Writing synthetic and comprehensive technical documents to ensure the team uses the same vocabulary and has a document to refer to. Here is the technical document we wrote on the throw & aim mechanic.
To ensure everyone is up to date with the latest design decisions, we arrange presentations that explain design intentions, why solutions were accepted or rejected and what we decided.
We built our enemies in regards to the character's moveset we made. Each enemy challenges specific skills and all skills are covered by our enemy set.
We suggested simple & functional character designs to the art team as a basis to iterate upon and to be able to meet deadlines. For example, the spike catcher design matches its behaviour without the need to add hard-to-animate hands.

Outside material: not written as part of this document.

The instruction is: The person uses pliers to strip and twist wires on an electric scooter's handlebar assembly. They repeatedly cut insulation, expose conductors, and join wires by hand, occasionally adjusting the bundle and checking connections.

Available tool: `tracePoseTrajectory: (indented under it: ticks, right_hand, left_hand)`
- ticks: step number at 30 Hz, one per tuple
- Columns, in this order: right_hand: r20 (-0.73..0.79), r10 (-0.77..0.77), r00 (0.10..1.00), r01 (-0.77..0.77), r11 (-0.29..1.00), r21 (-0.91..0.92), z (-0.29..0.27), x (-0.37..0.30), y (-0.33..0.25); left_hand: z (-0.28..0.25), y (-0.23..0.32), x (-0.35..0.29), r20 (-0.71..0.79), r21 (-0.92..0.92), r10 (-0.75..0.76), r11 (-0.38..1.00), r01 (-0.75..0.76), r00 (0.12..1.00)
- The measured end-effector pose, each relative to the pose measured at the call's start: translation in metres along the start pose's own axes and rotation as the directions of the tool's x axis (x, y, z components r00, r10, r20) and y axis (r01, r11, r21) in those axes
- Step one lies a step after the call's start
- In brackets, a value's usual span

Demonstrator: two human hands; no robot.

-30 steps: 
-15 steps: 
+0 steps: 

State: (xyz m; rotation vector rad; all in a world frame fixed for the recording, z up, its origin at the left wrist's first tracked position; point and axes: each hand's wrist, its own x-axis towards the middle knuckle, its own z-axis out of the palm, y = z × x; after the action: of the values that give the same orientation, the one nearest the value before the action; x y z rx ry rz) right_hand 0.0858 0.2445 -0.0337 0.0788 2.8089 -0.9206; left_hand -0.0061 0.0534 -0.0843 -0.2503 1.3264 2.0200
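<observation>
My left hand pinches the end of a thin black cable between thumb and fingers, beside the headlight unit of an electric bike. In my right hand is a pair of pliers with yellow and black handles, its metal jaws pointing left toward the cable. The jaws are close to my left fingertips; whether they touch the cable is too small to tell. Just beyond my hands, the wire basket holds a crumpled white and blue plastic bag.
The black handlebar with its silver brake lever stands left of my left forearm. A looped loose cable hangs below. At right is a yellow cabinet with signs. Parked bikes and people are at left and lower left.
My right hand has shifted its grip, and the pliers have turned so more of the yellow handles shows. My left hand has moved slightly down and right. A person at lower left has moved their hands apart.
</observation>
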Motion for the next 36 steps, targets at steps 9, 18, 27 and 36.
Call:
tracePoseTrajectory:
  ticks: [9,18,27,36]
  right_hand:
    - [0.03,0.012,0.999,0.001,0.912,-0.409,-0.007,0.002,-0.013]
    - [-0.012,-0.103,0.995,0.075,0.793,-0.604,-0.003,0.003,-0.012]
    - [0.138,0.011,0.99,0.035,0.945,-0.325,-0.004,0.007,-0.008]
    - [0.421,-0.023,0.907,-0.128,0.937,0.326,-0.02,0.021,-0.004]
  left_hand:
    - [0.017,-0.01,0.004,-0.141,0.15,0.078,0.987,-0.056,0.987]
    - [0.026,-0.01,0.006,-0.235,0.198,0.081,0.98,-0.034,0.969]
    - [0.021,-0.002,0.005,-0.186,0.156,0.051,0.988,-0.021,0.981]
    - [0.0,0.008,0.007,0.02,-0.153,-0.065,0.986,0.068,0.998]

I worked inside the engine using Unity's animator and used a custom finite state machine tool
to implement enemies into the game.
I worked hand-in-hand with the AI programmer to be able to do faster
refinements on the enemies.
To balance the game, I used internal feedback from the team combined with mathematical balancing based on the target player behaviours we wanted to have.
To be able to get a better grasp on our 3Cs as soon as possible, I prototyped some parts of our character controller and added gamefeel elements such as animations.
To test our 3Cs and gamefeel early on, we prototyped toys such as breakable objects that are shown in the adjacent gif.